■ Requirement
Output the material exactly, line by line.

■ Input
□ □ □ □

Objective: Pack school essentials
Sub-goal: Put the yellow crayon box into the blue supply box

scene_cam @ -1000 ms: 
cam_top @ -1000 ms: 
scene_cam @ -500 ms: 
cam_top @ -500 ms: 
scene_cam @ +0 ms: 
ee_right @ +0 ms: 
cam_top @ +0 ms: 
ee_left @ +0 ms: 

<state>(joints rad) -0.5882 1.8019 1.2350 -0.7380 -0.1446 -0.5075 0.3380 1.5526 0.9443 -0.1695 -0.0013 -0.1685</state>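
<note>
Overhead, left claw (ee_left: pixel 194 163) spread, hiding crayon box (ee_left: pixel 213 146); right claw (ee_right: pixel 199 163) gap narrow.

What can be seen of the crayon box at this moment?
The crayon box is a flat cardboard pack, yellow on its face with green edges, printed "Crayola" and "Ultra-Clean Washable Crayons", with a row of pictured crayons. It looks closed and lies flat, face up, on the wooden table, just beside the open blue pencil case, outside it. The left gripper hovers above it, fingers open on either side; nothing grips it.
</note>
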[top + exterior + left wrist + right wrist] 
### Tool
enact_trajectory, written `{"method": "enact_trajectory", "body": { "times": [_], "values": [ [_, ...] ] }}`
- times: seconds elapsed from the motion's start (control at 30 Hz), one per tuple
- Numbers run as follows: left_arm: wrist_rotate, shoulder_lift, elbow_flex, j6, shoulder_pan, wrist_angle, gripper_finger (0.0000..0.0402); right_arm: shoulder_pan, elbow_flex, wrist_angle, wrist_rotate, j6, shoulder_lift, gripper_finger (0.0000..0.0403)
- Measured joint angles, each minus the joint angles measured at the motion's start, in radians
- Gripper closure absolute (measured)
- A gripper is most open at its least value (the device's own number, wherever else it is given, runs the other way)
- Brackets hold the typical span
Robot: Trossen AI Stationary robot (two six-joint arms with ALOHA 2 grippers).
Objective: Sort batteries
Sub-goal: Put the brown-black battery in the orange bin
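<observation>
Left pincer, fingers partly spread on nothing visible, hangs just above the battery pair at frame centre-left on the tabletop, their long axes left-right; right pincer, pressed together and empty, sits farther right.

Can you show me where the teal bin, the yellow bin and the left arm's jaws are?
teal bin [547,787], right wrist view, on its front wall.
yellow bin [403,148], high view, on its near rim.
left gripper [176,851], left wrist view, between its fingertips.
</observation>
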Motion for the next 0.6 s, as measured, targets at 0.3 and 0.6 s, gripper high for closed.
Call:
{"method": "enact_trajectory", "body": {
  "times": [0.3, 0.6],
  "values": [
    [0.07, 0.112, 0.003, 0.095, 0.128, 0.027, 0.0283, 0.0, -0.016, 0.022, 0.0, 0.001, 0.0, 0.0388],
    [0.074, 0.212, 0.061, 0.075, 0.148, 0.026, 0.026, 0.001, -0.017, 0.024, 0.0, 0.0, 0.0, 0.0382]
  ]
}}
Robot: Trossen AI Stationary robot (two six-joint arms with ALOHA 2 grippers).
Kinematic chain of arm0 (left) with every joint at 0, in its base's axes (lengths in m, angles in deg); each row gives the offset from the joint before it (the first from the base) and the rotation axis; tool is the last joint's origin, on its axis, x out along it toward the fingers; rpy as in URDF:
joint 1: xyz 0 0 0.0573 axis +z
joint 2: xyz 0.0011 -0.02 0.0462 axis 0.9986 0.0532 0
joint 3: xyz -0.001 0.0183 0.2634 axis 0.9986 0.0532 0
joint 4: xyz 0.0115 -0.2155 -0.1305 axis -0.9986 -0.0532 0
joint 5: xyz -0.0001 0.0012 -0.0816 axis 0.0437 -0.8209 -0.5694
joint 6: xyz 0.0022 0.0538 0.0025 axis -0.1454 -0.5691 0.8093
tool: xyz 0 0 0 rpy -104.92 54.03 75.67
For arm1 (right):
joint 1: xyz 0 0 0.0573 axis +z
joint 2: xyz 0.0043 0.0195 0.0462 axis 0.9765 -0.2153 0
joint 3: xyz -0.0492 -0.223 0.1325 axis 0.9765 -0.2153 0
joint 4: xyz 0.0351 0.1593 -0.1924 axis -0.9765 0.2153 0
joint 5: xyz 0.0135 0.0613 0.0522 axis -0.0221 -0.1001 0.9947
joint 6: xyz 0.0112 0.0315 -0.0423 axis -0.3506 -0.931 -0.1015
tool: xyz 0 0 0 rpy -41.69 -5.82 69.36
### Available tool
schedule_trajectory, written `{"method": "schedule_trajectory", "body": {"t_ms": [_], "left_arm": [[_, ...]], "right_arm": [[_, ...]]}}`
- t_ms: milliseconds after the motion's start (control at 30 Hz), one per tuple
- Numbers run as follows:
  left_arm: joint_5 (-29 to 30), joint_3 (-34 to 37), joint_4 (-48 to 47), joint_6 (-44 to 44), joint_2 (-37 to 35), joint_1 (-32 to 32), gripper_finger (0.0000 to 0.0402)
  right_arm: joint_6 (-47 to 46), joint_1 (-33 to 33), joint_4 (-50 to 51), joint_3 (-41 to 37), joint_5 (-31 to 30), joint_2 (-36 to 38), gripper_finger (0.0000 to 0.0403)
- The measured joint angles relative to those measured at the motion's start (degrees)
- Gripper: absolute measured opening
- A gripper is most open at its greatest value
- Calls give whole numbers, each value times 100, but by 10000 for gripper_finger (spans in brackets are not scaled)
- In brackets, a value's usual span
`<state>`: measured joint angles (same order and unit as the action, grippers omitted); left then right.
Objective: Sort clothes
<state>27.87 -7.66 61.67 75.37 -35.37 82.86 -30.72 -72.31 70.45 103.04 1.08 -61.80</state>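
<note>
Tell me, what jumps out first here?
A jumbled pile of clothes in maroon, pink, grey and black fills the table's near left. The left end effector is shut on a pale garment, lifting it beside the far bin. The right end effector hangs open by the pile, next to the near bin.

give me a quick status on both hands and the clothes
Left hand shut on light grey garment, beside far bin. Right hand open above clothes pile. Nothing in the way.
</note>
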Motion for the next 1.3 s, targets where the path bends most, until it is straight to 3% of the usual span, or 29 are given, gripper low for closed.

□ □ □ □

■ Result
Objective: Pack school essentials
Sub-goal: Put the yellow crayon box into the blue supply box

scene_cam @ -1000 ms: 
cam_top @ -1000 ms: 
scene_cam @ -500 ms: 
cam_top @ -500 ms: 
scene_cam @ +0 ms: 
ee_right @ +0 ms: 
cam_top @ +0 ms: 
ee_left @ +0 ms: 

<state>(joints rad) -0.5882 1.8019 1.2350 -0.7380 -0.1446 -0.5075 0.3380 1.5526 0.9443 -0.1695 -0.0013 -0.1685</state>
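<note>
Overhead, left claw (ee_left: pixel 194 163) spread, hiding crayon box (ee_left: pixel 213 146); right claw (ee_right: pixel 199 163) gap narrow.

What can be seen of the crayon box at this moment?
The crayon box is a flat cardboard pack, yellow on its face with green edges, printed "Crayola" and "Ultra-Clean Washable Crayons", with a row of pictured crayons. It looks closed and lies flat, face up, on the wooden table, just beside the open blue pencil case, outside it. The left gripper hovers above it, fingers open on either side; nothing grips it.
</note>
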[top + exterior + left wrist + right wrist] 
### Tool
enact_trajectory, written `{"method": "enact_trajectory", "body": { "times": [_], "values": [ [_, ...] ] }}`
- times: seconds elapsed from the motion's start (control at 30 Hz), one per tuple
- Numbers run as follows: left_arm: wrist_rotate, shoulder_lift, elbow_flex, j6, shoulder_pan, wrist_angle, gripper_finger (0.0000..0.0402); right_arm: shoulder_pan, elbow_flex, wrist_angle, wrist_rotate, j6, shoulder_lift, gripper_finger (0.0000..0.0403)
- Measured joint angles, each minus the joint angles measured at the motion's start, in radians
- Gripper closure absolute (measured)
- A gripper is most open at its least value (the device's own number, wherever else it is given, runs the other way)
- Brackets hold the typical span
Robot: Trossen AI Stationary robot (two six-joint arms with ALOHA 2 grippers).
Objective: Sort batteries
Sub-goal: Put the brown-black battery in the orange bin
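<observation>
Left pincer, fingers partly spread on nothing visible, hangs just above the battery pair at frame centre-left on the tabletop, their long axes left-right; right pincer, pressed together and empty, sits farther right.

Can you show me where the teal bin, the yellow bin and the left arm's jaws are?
teal bin [547,787], right wrist view, on its front wall.
yellow bin [403,148], high view, on its near rim.
left gripper [176,851], left wrist view, between its fingertips.
</observation>
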Motion for the next 0.6 s, as measured, targets at 0.3 and 0.6 s, gripper high for closed.
Call:
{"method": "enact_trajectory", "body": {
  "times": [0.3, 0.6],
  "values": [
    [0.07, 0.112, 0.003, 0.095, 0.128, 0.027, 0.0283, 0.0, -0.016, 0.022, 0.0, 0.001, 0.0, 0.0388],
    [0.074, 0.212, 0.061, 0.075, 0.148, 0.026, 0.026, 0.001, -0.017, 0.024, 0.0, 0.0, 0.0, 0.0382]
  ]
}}
Robot: Trossen AI Stationary robot (two six-joint arms with ALOHA 2 grippers).
Kinematic chain of arm0 (left) with every joint at 0, in its base's axes (lengths in m, angles in deg); each row gives the offset from the joint before it (the first from the base) and the rotation axis; tool is the last joint's origin, on its axis, x out along it toward the fingers; rpy as in URDF:
joint 1: xyz 0 0 0.0573 axis +z
joint 2: xyz 0.0011 -0.02 0.0462 axis 0.9986 0.0532 0
joint 3: xyz -0.001 0.0183 0.2634 axis 0.9986 0.0532 0
joint 4: xyz 0.0115 -0.2155 -0.1305 axis -0.9986 -0.0532 0
joint 5: xyz -0.0001 0.0012 -0.0816 axis 0.0437 -0.8209 -0.5694
joint 6: xyz 0.0022 0.0538 0.0025 axis -0.1454 -0.5691 0.8093
tool: xyz 0 0 0 rpy -104.92 54.03 75.67
For arm1 (right):
joint 1: xyz 0 0 0.0573 axis +z
joint 2: xyz 0.0043 0.0195 0.0462 axis 0.9765 -0.2153 0
joint 3: xyz -0.0492 -0.223 0.1325 axis 0.9765 -0.2153 0
joint 4: xyz 0.0351 0.1593 -0.1924 axis -0.9765 0.2153 0
joint 5: xyz 0.0135 0.0613 0.0522 axis -0.0221 -0.1001 0.9947
joint 6: xyz 0.0112 0.0315 -0.0423 axis -0.3506 -0.931 -0.1015
tool: xyz 0 0 0 rpy -41.69 -5.82 69.36
### Available tool
schedule_trajectory, written `{"method": "schedule_trajectory", "body": {"t_ms": [_], "left_arm": [[_, ...]], "right_arm": [[_, ...]]}}`
- t_ms: milliseconds after the motion's start (control at 30 Hz), one per tuple
- Numbers run as follows:
  left_arm: joint_5 (-29 to 30), joint_3 (-34 to 37), joint_4 (-48 to 47), joint_6 (-44 to 44), joint_2 (-37 to 35), joint_1 (-32 to 32), gripper_finger (0.0000 to 0.0402)
  right_arm: joint_6 (-47 to 46), joint_1 (-33 to 33), joint_4 (-50 to 51), joint_3 (-41 to 37), joint_5 (-31 to 30), joint_2 (-36 to 38), gripper_finger (0.0000 to 0.0403)
- The measured joint angles relative to those measured at the motion's start (degrees)
- Gripper: absolute measured opening
- A gripper is most open at its greatest value
- Calls give whole numbers, each value times 100, but by 10000 for gripper_finger (spans in brackets are not scaled)
- In brackets, a value's usual span
`<state>`: measured joint angles (same order and unit as the action, grippers omitted); left then right.
Objective: Sort clothes
<state>27.87 -7.66 61.67 75.37 -35.37 82.86 -30.72 -72.31 70.45 103.04 1.08 -61.80</state>
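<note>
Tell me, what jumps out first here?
A jumbled pile of clothes in maroon, pink, grey and black fills the table's near left. The left end effector is shut on a pale garment, lifting it beside the far bin. The right end effector hangs open by the pile, next to the near bin.

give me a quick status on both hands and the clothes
Left hand shut on light grey garment, beside far bin. Right hand open above clothes pile. Nothing in the way.
</note>
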Motion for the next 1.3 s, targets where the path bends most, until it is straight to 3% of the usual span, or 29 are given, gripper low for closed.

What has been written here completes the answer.